## WHAT THE TASK ASKS
It is required that all of the data be written out exactly.

►

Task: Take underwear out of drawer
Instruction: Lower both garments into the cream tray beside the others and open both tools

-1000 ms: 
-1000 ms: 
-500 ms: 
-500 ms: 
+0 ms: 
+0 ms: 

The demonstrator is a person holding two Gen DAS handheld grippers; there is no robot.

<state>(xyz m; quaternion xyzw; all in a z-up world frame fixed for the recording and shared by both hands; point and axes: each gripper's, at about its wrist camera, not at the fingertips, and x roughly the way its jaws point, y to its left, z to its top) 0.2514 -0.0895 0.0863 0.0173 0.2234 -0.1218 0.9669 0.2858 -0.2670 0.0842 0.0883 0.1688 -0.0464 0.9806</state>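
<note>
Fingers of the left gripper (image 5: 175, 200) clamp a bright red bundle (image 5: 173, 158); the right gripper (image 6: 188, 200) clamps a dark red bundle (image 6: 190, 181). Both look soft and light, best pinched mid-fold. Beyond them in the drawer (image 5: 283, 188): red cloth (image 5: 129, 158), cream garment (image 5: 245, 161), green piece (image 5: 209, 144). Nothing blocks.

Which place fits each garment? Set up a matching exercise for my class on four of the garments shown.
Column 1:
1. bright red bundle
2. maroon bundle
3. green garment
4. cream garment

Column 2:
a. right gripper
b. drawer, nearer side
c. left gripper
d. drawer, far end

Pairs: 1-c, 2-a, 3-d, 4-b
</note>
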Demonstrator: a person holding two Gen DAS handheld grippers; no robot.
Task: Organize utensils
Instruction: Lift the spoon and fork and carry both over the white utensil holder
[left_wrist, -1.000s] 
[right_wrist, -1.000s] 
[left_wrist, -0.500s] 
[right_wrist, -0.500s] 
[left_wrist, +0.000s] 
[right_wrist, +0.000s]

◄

## RESULT BELOW
Task: Take underwear out of drawer
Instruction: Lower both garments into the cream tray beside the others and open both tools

-1000 ms: 
-1000 ms: 
-500 ms: 
-500 ms: 
+0 ms: 
+0 ms: 

The demonstrator is a person holding two Gen DAS handheld grippers; there is no robot.

<state>(xyz m; quaternion xyzw; all in a z-up world frame fixed for the recording and shared by both hands; point and axes: each gripper's, at about its wrist camera, not at the fingertips, and x roughly the way its jaws point, y to its left, z to its top) 0.2514 -0.0895 0.0863 0.0173 0.2234 -0.1218 0.9669 0.2858 -0.2670 0.0842 0.0883 0.1688 -0.0464 0.9806</state>
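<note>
Fingers of the left gripper (image 5: 175, 200) clamp a bright red bundle (image 5: 173, 158); the right gripper (image 6: 188, 200) clamps a dark red bundle (image 6: 190, 181). Both look soft and light, best pinched mid-fold. Beyond them in the drawer (image 5: 283, 188): red cloth (image 5: 129, 158), cream garment (image 5: 245, 161), green piece (image 5: 209, 144). Nothing blocks.

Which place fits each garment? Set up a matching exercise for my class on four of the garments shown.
Column 1:
1. bright red bundle
2. maroon bundle
3. green garment
4. cream garment

Column 2:
a. right gripper
b. drawer, nearer side
c. left gripper
d. drawer, far end

Pairs: 1-c, 2-a, 3-d, 4-b
</note>
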Demonstrator: a person holding two Gen DAS handheld grippers; no robot.
Task: Organize utensils
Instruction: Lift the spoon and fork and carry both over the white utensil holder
[left_wrist, -1.000s] 
[right_wrist, -1.000s] 
[left_wrist, -0.500s] 
[right_wrist, -0.500s] 
[left_wrist, +0.000s] 
[right_wrist, +0.000s]

The response above is complete.